Do any lines in the data below contain "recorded"? If so, copy every one of them.

================================

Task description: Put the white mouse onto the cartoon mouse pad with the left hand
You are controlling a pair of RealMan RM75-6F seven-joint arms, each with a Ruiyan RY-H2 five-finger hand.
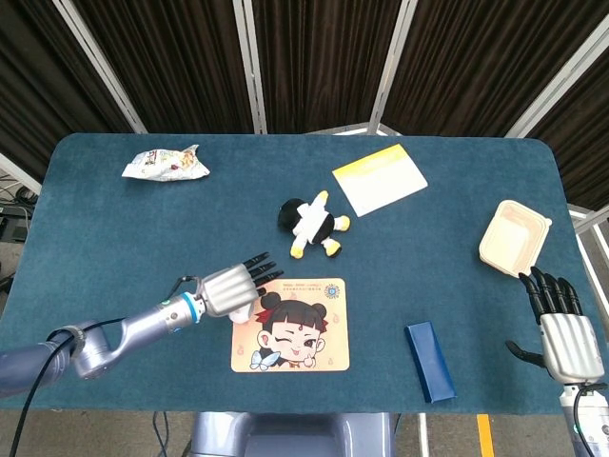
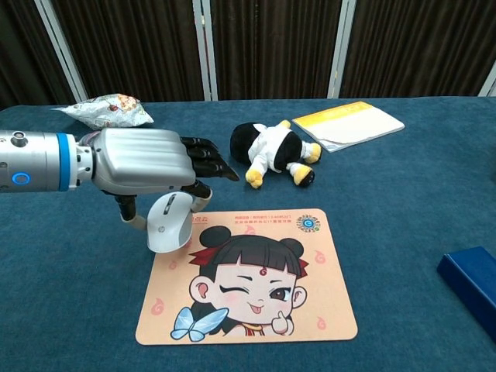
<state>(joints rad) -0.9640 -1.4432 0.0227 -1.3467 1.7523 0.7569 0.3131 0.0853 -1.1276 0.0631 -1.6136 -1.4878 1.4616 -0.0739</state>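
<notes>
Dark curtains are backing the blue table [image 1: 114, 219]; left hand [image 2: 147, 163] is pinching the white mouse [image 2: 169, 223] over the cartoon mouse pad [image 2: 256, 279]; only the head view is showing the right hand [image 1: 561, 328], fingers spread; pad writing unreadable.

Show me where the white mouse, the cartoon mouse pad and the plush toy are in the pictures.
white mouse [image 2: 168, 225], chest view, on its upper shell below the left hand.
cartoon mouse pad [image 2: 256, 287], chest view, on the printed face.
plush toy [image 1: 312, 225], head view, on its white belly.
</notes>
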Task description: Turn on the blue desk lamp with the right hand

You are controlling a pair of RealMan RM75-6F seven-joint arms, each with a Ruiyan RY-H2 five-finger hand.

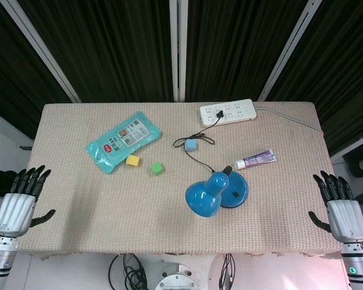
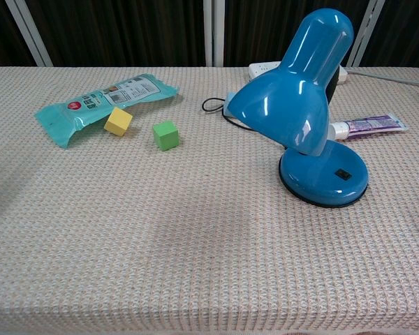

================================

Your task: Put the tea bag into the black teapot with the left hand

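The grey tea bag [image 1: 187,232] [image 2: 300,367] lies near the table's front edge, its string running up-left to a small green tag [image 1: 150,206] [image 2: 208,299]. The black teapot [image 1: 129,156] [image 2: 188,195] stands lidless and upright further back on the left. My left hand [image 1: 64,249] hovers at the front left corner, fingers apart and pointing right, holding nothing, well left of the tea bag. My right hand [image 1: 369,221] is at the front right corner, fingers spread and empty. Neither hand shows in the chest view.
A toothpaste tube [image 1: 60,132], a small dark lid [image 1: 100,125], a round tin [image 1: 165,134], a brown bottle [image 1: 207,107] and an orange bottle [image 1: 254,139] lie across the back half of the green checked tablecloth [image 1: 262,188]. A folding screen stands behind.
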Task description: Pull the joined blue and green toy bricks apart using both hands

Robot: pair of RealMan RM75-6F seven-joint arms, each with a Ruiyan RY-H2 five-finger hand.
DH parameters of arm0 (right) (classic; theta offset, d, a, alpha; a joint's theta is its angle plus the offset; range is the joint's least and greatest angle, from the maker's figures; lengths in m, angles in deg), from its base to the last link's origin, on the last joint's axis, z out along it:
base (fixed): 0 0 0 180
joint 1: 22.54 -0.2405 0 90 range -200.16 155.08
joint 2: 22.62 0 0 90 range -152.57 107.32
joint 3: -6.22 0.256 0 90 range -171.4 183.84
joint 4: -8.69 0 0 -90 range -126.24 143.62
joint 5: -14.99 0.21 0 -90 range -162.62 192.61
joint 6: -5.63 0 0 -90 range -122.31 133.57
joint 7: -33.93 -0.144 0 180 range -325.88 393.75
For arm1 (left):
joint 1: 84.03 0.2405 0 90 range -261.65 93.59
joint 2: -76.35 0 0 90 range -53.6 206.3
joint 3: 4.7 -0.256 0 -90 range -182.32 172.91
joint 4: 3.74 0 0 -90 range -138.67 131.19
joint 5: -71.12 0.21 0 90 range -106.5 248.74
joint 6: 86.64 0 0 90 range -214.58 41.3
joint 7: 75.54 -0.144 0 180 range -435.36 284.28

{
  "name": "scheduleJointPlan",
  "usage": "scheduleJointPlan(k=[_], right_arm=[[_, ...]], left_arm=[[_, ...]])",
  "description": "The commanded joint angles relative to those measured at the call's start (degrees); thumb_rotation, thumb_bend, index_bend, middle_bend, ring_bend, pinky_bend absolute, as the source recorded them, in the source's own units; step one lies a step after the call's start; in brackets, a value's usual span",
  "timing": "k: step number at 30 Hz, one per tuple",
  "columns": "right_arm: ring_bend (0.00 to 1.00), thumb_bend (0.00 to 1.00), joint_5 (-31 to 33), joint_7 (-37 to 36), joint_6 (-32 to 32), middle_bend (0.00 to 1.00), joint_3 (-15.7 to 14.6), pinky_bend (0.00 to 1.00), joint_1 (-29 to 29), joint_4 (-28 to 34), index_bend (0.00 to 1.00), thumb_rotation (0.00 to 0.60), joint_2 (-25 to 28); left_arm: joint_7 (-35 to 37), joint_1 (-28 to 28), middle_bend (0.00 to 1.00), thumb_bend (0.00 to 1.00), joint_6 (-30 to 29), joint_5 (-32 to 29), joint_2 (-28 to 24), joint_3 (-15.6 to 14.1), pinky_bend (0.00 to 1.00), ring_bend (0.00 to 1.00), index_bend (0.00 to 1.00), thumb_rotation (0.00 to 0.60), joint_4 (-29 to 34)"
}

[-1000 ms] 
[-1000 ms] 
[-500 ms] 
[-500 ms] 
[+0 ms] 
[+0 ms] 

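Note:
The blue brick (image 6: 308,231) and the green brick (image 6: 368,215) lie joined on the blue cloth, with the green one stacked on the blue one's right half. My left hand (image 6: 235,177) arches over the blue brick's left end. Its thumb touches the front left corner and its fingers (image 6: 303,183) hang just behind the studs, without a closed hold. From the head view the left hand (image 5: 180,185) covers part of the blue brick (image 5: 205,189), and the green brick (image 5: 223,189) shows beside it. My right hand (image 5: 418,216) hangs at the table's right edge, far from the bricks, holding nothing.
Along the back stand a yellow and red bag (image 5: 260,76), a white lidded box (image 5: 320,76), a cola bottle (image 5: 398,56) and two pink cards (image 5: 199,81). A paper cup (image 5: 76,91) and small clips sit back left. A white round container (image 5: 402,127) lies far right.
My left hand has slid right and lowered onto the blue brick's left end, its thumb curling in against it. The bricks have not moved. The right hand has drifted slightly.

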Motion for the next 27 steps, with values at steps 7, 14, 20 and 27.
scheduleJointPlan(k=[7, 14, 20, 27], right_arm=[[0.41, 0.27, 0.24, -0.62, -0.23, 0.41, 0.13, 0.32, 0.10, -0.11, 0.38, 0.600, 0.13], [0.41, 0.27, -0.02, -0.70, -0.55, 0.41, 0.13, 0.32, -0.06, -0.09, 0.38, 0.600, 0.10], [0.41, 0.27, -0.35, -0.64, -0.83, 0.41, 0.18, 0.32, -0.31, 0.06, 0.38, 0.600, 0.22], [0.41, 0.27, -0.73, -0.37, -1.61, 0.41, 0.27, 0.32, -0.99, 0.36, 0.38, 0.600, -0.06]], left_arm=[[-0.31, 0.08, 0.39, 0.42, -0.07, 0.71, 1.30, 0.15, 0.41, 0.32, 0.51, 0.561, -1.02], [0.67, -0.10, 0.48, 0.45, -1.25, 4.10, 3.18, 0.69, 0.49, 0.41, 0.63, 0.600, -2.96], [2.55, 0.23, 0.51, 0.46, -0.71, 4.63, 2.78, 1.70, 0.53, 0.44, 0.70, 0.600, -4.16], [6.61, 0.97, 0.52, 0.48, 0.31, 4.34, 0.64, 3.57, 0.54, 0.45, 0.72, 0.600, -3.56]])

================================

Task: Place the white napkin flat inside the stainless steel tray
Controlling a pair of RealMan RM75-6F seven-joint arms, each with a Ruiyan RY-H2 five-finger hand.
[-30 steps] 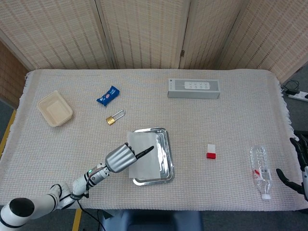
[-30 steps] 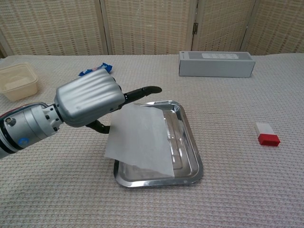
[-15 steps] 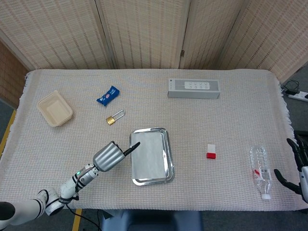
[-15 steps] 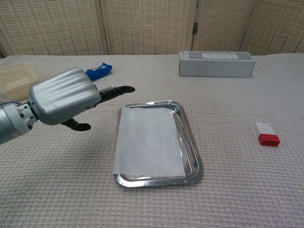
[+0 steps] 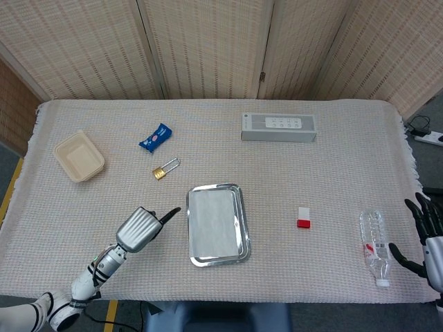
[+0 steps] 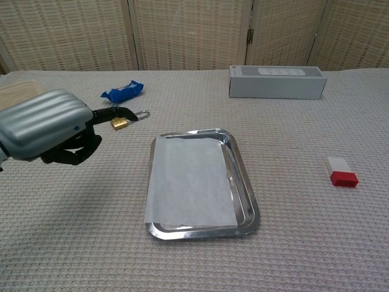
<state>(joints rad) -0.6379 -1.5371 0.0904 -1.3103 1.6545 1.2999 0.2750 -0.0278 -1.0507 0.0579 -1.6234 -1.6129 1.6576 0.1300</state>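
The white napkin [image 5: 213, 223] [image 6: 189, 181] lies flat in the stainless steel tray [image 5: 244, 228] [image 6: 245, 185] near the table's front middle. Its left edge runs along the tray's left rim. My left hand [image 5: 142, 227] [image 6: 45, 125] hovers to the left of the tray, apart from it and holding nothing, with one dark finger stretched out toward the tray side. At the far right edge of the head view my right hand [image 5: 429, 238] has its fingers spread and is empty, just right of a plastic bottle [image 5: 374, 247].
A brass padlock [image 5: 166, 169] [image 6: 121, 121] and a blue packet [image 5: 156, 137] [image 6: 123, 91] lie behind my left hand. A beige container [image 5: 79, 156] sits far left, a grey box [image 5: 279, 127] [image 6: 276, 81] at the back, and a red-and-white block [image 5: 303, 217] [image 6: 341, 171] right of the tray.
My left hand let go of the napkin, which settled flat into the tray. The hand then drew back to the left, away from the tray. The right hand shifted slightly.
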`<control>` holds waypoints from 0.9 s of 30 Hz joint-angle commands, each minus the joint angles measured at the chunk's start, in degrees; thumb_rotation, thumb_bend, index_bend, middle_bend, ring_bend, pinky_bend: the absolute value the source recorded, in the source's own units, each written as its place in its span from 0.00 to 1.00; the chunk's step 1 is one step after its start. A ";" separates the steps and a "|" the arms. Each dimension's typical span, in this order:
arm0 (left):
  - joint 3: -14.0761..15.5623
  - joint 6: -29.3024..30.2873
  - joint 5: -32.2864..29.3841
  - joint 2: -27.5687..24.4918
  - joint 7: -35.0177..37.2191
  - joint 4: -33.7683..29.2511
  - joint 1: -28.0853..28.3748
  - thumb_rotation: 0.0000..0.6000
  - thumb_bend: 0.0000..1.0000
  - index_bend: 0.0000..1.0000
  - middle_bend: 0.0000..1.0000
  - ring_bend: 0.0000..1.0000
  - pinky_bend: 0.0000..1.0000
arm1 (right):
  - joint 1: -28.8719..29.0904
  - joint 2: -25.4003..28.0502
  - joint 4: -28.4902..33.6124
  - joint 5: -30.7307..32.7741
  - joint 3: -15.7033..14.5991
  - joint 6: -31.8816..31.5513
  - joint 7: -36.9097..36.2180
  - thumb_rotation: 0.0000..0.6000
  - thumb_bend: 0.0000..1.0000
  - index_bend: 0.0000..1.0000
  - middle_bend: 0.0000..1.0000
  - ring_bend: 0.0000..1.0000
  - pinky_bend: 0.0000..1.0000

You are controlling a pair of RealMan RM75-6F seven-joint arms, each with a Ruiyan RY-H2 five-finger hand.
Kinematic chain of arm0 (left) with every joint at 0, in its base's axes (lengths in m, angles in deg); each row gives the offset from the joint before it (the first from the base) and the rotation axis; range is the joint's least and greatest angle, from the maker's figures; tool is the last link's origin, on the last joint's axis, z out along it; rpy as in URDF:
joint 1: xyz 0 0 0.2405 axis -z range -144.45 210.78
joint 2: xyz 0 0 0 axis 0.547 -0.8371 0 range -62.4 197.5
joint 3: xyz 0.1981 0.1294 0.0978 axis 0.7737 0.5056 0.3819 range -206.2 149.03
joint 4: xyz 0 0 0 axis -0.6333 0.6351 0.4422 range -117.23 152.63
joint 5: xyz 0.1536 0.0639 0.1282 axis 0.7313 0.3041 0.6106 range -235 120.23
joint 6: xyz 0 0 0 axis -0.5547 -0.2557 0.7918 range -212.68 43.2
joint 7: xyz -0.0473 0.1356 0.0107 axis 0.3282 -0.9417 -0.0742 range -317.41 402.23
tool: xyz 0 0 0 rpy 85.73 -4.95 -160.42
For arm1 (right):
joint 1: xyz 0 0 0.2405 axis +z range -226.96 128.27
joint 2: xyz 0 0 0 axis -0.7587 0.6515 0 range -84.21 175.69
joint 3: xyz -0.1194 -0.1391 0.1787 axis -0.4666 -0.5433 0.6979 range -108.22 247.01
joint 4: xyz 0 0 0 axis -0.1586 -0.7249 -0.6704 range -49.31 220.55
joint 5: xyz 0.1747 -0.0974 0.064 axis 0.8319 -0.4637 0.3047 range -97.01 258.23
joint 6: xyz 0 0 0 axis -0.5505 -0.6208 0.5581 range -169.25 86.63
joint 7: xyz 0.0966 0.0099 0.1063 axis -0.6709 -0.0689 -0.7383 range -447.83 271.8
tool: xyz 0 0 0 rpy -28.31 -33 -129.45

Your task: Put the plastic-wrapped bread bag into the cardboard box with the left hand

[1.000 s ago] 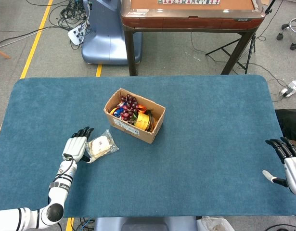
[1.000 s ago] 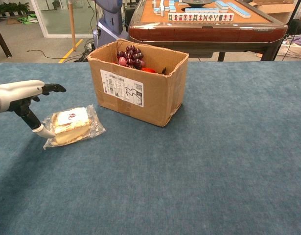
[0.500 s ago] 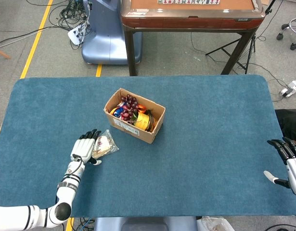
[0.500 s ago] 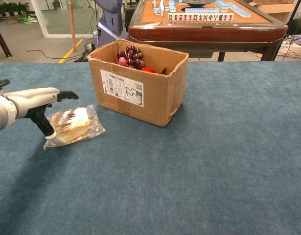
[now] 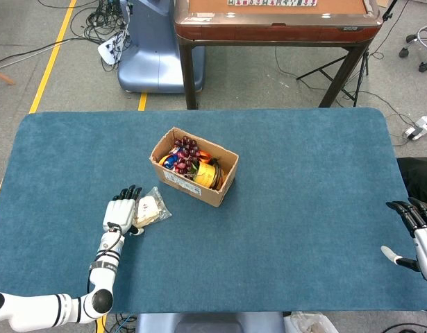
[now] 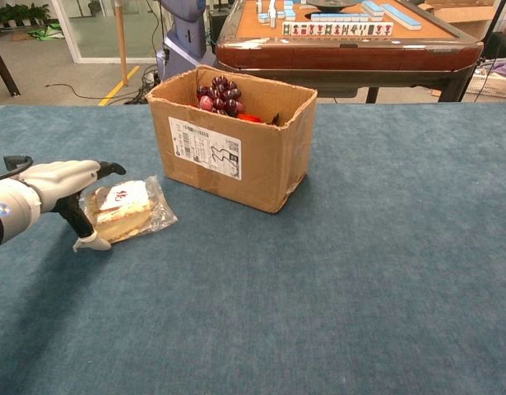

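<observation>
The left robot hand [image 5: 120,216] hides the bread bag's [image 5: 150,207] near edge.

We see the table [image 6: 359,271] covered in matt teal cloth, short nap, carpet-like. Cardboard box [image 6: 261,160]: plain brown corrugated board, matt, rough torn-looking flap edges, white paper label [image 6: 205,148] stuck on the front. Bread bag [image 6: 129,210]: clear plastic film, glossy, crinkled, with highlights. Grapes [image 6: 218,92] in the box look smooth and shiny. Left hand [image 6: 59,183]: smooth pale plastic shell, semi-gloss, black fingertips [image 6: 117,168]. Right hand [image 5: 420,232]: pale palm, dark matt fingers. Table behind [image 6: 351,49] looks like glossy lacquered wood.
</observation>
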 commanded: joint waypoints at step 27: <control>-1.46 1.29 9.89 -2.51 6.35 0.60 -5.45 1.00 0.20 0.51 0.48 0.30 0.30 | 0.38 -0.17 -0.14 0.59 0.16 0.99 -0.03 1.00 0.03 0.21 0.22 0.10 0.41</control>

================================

*Exercise output*.
  "description": "The commanded joint angles relative to those measured at the call's start (degrees); thumb_rotation, thumb_bend, index_bend, middle_bend, ring_bend, pinky_bend absolute, as the source recorded them, in the source's own units; step one lies a step after the call's start; in brackets, a value's usual span",
`<control>` holds waypoints from 0.9 s of 30 Hz joint-angle commands, each minus the joint angles measured at the chunk's start, in degrees; thumb_rotation, thumb_bend, index_bend, middle_bend, ring_bend, pinky_bend: the absolute value the source recorded, in the source's own units, each written as its place in its span from 0.00 to 1.00; the chunk's step 1 is one step after its start. A ";" separates the steps and a "|" the arms. Each dimension's typical span, in this order:

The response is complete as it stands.